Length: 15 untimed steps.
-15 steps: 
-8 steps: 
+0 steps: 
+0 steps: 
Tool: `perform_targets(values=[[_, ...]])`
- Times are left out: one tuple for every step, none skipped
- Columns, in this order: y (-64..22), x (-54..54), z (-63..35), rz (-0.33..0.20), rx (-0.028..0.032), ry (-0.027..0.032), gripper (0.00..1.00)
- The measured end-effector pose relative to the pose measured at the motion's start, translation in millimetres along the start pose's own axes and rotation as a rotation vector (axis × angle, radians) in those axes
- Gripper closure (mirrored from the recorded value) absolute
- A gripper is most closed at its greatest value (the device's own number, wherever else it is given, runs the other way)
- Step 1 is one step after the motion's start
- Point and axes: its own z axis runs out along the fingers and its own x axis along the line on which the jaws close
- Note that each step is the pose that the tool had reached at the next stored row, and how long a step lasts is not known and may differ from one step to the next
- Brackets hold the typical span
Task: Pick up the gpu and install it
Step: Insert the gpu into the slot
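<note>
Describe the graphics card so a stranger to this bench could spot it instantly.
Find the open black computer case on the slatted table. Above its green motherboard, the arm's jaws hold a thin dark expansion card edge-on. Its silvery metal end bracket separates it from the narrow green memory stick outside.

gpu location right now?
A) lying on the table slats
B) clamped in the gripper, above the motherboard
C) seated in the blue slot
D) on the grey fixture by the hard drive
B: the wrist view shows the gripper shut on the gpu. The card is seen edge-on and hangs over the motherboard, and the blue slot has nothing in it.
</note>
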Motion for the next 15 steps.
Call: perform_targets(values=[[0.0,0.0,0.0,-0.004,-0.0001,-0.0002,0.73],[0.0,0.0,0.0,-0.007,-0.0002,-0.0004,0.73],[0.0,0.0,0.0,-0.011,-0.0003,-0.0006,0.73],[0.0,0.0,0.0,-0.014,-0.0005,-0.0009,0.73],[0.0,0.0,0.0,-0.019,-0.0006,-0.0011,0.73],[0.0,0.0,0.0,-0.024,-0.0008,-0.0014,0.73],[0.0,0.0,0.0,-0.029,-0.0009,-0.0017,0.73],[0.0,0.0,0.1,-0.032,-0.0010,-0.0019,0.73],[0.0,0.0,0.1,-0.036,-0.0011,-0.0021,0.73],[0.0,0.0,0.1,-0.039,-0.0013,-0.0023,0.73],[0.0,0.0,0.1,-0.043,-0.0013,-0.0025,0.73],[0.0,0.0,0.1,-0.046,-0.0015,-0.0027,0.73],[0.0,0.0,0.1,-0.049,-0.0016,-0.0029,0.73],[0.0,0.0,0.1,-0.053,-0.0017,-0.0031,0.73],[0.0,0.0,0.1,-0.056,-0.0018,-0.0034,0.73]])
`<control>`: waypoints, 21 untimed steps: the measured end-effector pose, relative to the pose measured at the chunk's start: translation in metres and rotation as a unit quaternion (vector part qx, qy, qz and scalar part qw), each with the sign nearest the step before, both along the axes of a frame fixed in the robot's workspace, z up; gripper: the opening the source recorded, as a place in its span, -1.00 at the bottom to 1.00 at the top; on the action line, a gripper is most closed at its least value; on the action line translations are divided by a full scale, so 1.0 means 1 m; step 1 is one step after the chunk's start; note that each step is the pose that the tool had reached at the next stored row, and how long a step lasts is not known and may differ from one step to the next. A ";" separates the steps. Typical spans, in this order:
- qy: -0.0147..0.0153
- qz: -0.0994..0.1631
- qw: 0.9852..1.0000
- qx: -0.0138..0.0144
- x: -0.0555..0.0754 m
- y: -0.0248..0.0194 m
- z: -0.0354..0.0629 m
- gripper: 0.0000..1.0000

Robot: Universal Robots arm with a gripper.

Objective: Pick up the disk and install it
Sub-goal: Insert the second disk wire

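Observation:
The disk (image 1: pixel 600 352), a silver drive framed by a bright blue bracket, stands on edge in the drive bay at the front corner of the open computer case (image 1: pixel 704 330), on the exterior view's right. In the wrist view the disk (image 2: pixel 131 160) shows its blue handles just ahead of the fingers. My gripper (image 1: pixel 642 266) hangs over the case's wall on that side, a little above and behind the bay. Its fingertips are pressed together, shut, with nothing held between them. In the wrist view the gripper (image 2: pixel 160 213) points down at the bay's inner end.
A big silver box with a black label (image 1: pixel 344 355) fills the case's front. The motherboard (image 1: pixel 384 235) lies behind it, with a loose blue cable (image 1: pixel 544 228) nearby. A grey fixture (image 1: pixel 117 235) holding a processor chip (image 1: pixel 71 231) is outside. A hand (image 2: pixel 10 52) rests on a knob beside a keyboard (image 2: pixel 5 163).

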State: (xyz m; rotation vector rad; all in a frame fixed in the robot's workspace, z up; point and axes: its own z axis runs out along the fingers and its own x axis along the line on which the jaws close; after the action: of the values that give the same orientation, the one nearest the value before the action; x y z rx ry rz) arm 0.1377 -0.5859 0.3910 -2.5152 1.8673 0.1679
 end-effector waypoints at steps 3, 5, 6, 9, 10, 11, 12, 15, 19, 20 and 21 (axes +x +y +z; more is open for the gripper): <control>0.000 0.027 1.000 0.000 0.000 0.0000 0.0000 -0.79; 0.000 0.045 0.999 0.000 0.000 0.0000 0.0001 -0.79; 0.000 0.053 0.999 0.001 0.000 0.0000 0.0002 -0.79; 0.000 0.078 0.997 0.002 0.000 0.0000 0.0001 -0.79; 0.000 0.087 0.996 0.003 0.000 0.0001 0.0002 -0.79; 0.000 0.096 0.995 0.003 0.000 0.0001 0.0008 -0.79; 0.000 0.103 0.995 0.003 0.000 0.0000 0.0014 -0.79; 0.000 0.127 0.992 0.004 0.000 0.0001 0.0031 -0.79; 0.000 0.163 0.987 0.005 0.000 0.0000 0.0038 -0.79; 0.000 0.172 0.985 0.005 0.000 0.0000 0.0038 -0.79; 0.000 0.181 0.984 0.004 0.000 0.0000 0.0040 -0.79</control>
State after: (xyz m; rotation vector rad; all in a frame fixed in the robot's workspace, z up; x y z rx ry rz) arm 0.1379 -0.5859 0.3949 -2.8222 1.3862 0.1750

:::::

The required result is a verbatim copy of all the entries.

Length: 15 untimed steps.
-15 steps: 
-8 steps: 
+0 steps: 
+0 steps: 
Tool: `perform_targets(values=[[_, ...]])`
- Times are left out: one tuple for every step, none skipped
- Columns, in this order: y (-64..22), x (-54..54), z (-63..35), rz (-0.33..0.20), rx (-0.028..0.032), ry (-0.027..0.032), gripper (0.00..1.00)
- The measured end-effector pose relative to the pose measured at the motion's start, translation in millimetres along the start pose's own axes and rotation as a rotation vector (axis × angle, radians) in those axes
- Gripper closure (mirrored from the recorded value) absolute
- A gripper is most closed at its greatest value (the device's own number, wherever else it is given, runs the other way)
- Step 1 is one step after the motion's start
- Point and axes: its own z axis runs out along the fingers and its own x axis along the line on which the jaws close
- Note that each step is the pose that the tool had reached at the next stored row, and how long a step lasts is not known and may differ from one step to the next
- Brackets hold the typical span
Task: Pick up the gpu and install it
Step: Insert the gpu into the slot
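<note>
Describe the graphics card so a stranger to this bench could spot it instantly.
Find the open black computer case on the slatted table. Above its green motherboard, the arm's jaws hold a thin dark expansion card edge-on. Its silvery metal end bracket separates it from the narrow green memory stick outside.

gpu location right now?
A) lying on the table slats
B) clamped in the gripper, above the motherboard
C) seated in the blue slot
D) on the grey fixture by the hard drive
B: the wrist view shows the gripper shut on the gpu. The card is seen edge-on and hangs over the motherboard, and the blue slot has nothing in it.
</note>
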Motion for the next 15 steps.
Call: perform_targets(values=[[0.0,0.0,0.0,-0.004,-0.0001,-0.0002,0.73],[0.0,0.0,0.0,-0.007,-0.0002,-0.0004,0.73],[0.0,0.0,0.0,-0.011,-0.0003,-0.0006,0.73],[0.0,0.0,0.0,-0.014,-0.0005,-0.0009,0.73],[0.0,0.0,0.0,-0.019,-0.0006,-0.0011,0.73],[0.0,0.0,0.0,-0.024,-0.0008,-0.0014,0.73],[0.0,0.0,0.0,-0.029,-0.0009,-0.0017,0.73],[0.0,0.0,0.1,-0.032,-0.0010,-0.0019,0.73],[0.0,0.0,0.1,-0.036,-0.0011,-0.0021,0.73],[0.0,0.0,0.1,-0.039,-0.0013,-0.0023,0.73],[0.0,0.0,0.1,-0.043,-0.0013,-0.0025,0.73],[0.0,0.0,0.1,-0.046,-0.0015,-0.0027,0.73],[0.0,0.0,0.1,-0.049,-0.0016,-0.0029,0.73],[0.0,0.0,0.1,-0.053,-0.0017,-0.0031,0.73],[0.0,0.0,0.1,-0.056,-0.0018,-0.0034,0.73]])
`<control>`: waypoints, 21 untimed steps: the measured end-effector pose, relative to the pose measured at the chunk's start: translation in metres and rotation as a unit quaternion (vector part qx, qy, qz and scalar part qw), each with the sign nearest the step before, both along the axes of a frame fixed in the robot's workspace, z up; gripper: the opening the source recorded, as a place in its span, -1.00 at the bottom to 1.00 at the top; on the action line, a gripper is most closed at its least value; on the action line translations are divided by a full scale, so 1.0 means 1 m; step 1 is one step after the chunk's start; note that each step is the pose that the tool had reached at the next stored row, and how long a step lasts is not known and may differ from one step to the next. A ";" separates the steps. Typical spans, in this order:
- qy: -0.0147..0.0153
- qz: -0.0994..0.1631
- qw: 0.9852..1.0000
- qx: -0.0138..0.0144
- x: -0.0555..0.0754 m
- y: -0.0248..0.0194 m
- z: -0.0354..0.0629 m
- gripper: 0.0000..1.0000

Robot: Universal Robots arm with a gripper.

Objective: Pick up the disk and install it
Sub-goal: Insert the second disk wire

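Observation:
The disk (image 1: pixel 600 352), a silver drive framed by a bright blue bracket, stands on edge in the drive bay at the front corner of the open computer case (image 1: pixel 704 330), on the exterior view's right. In the wrist view the disk (image 2: pixel 131 160) shows its blue handles just ahead of the fingers. My gripper (image 1: pixel 642 266) hangs over the case's wall on that side, a little above and behind the bay. Its fingertips are pressed together, shut, with nothing held between them. In the wrist view the gripper (image 2: pixel 160 213) points down at the bay's inner end.
A big silver box with a black label (image 1: pixel 344 355) fills the case's front. The motherboard (image 1: pixel 384 235) lies behind it, with a loose blue cable (image 1: pixel 544 228) nearby. A grey fixture (image 1: pixel 117 235) holding a processor chip (image 1: pixel 71 231) is outside. A hand (image 2: pixel 10 52) rests on a knob beside a keyboard (image 2: pixel 5 163).
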
State: (xyz m; rotation vector rad; all in a frame fixed in the robot's workspace, z up; point and axes: its own z axis runs out along the fingers and its own x axis along the line on which the jaws close; after the action: of the values that give the same orientation, the one nearest the value before the action; x y z rx ry rz) arm 0.1377 -0.5859 0.3910 -2.5152 1.8673 0.1679
 end-effector waypoints at steps 3, 5, 6, 9, 10, 11, 12, 15, 19, 20 and 21 (axes +x +y +z; more is open for the gripper): <control>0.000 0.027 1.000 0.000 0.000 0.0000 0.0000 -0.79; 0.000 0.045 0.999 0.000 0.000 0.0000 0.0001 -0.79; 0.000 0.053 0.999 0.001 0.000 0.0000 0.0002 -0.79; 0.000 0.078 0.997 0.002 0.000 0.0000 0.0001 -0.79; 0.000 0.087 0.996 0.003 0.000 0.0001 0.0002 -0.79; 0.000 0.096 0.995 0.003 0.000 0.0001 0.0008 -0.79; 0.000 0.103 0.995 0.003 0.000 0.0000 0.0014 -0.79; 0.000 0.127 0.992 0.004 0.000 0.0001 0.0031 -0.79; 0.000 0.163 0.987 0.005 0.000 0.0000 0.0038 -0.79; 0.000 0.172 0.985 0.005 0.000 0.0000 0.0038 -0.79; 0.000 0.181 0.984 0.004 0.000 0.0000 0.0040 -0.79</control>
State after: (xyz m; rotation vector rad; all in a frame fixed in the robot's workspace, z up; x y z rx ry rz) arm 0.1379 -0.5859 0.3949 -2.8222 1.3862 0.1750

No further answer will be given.